__What is being asked__. Below are lines of data. Give the number of them that contain the string "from", and nothing else.

__Data provided__.
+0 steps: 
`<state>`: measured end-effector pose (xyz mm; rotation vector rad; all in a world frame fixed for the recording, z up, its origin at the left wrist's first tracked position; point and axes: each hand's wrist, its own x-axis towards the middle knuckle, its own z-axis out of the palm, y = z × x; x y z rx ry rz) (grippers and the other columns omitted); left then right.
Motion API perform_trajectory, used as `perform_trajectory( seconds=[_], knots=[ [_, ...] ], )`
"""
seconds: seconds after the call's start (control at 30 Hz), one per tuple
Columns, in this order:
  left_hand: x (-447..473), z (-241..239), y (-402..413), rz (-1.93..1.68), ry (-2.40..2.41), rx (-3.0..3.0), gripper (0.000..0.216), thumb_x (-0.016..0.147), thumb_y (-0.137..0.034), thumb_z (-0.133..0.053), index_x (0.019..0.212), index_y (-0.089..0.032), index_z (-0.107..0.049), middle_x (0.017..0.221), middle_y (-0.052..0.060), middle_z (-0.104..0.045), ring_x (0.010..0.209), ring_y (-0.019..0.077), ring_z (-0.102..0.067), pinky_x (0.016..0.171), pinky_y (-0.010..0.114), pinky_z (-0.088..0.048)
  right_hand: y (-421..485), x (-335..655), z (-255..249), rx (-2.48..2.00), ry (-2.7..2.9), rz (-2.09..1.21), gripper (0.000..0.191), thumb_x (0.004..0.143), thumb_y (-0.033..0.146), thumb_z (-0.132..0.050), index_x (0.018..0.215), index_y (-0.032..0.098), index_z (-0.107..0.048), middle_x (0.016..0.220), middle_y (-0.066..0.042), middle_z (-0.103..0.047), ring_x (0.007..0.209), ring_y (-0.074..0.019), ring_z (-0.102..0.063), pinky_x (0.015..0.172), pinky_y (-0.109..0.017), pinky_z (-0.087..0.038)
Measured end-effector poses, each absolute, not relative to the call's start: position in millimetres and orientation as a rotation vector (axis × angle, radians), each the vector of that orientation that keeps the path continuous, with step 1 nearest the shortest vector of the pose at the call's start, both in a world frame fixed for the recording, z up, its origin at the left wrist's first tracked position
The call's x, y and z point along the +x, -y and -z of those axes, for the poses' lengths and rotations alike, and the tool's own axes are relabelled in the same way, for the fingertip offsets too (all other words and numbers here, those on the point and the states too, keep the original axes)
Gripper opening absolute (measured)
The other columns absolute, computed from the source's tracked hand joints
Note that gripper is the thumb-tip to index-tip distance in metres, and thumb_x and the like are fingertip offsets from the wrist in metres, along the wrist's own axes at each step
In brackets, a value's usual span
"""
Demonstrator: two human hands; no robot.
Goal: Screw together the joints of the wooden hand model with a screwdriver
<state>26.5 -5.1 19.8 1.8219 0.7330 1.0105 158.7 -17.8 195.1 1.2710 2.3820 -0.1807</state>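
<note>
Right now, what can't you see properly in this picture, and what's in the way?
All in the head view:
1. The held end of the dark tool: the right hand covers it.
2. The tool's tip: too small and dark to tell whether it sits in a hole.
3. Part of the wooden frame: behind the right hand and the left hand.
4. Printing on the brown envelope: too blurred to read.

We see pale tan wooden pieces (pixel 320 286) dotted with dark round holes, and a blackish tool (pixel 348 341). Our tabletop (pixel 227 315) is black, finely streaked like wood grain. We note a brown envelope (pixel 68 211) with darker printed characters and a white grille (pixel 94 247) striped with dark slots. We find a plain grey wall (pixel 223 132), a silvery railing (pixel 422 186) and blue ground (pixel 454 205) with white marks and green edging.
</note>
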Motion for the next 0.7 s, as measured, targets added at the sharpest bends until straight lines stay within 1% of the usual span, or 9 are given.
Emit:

__Task solution__. 2